Brasileiro pode ser enforcado no Egito

Rapaz é preso ao tentar entrar com cocaína. Punição vai de perpétua à pena de morte

Por O Dia

Egito - Outro brasileiro vive o drama de ser preso por tráfico internacional de drogas em um país com leis severas para o crime, que vão da prisão perpétua à pena de morte por enforcamento.

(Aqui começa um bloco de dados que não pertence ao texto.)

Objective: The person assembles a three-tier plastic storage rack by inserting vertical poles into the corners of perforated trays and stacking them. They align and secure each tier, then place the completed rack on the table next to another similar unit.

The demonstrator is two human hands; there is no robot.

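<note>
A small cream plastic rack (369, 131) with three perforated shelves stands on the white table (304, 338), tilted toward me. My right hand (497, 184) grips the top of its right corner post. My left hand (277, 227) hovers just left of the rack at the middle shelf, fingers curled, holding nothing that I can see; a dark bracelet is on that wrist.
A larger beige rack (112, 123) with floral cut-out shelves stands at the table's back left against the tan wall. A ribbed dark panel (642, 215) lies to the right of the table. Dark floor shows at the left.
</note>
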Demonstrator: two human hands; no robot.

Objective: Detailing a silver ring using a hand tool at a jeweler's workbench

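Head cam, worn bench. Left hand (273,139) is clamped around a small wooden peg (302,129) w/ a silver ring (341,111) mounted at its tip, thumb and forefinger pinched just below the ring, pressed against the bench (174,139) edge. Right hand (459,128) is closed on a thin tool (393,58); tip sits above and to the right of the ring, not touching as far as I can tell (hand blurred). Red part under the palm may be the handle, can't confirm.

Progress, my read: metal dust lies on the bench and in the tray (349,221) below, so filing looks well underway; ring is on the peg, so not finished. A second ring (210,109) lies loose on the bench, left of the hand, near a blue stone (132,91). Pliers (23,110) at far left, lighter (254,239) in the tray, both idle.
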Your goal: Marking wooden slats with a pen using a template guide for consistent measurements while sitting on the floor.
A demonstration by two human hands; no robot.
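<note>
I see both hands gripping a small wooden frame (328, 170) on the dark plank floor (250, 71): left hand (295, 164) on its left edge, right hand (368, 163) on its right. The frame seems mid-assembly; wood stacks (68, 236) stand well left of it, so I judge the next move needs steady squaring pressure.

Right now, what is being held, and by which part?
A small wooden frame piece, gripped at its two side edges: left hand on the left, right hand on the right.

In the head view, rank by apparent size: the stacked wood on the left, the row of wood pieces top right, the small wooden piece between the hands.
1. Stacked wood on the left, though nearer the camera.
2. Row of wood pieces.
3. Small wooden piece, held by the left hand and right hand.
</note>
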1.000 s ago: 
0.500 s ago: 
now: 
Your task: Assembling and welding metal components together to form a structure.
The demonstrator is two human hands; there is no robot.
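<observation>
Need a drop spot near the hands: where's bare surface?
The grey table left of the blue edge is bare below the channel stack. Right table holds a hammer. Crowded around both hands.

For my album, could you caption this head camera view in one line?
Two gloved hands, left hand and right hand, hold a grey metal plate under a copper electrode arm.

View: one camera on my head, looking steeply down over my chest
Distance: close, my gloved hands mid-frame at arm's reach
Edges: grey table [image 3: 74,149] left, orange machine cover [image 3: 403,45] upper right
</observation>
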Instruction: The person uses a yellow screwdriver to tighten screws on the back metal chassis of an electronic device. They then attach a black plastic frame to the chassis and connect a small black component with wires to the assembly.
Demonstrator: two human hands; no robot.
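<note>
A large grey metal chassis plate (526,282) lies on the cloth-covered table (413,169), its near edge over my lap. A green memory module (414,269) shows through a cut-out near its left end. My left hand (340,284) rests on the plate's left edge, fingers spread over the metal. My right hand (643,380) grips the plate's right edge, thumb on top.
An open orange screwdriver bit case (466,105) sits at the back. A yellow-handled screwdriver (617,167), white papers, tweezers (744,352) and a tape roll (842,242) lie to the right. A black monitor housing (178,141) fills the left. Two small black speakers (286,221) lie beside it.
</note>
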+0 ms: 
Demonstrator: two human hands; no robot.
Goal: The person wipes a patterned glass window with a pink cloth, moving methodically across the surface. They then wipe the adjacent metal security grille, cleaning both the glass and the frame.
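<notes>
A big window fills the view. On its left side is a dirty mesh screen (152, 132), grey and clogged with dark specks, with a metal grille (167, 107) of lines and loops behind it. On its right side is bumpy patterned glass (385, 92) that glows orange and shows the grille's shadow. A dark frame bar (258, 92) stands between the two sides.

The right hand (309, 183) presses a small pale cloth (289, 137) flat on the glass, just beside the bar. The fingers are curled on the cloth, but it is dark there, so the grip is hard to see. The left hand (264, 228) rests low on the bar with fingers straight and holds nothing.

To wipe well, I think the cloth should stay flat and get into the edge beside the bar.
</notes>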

O paranaense Lucas Stormoski, de 20 anos, foi preso no Egito no último dia 9. Ele foi flagrado ao desembarcar no Aeroporto Internacional do Cairo com 3 kg de cocaína presos ao corpo. No início do ano, pela primeira vez, dois brasileiros foram executados na Indonésia por tentar entrar no país com cocaína.

Lucas saiu do Brasil, fez escala na Etiópia e seguiu para o Egito com a ‘encomenda’. Conforme ele mesmo revelou, a promessa era de receber US$ 3,7 mil (aproximadamente R$ 12 mil). Toda a ação foi mostrada em reportagem especial de um canal de TV aberta.

A emissora mostrou o momento da prisão do brasileiro e ouviu as autoridades locais. À TV, Lucas disse ter sido enganado pelo traficante no Brasil. “Achava que levava viagra e suplementos alimentares, mas desconfiei”, disse ao canal de Tv egípcio.

Lucas mostrou-se arrependido. “Nunca passei por isso, sempre trabalhei, sempre estudei, mas uma oferta do nada chega lá em casa e eu não resisti. Estava precisando de dinheiro, como todo mundo precisa de dinheiro”, disse.

O jovem foi abordado assim que desembarcou carregando apenas uma mochila e usando bermuda. A bagagem foi revistada e nada foi encontrado, mas na verificação pessoal, foram localizadas as embalagens a vácuo, presas ao corpo.

A família do rapaz afirma que o jovem nunca se envolveu com o tráfico de drogas e que todos estão abalados. “Para a gente foi um baque muito grande. Está doendo demais", se emociona o tio do rapaz, Nilson Stormoski.

Em abril deste ano, Marco Archer Cardoso Moreira, de 53 anos, foi executado na Indonésia por tráfico de drogas. Ele passou mais de dez anos preso no país aguardando a sentença. Apesar de vários pedidos de clemência, inclusive da presidenta Dilma Rousseff, ele foi morto por fuzilamento.

O mesmo destino teve Rodrigo Gularte, de 42 anos. Preso em 2004 por tentar entrar na Indonésia com seis quilos de cocaína, ele foi executado em maio também por fuzilamento. Ele foi fuzilado, mesmo com tentativa da defesa em suspender a execução, alegando que Rodrigo sofria de esquizofrenia.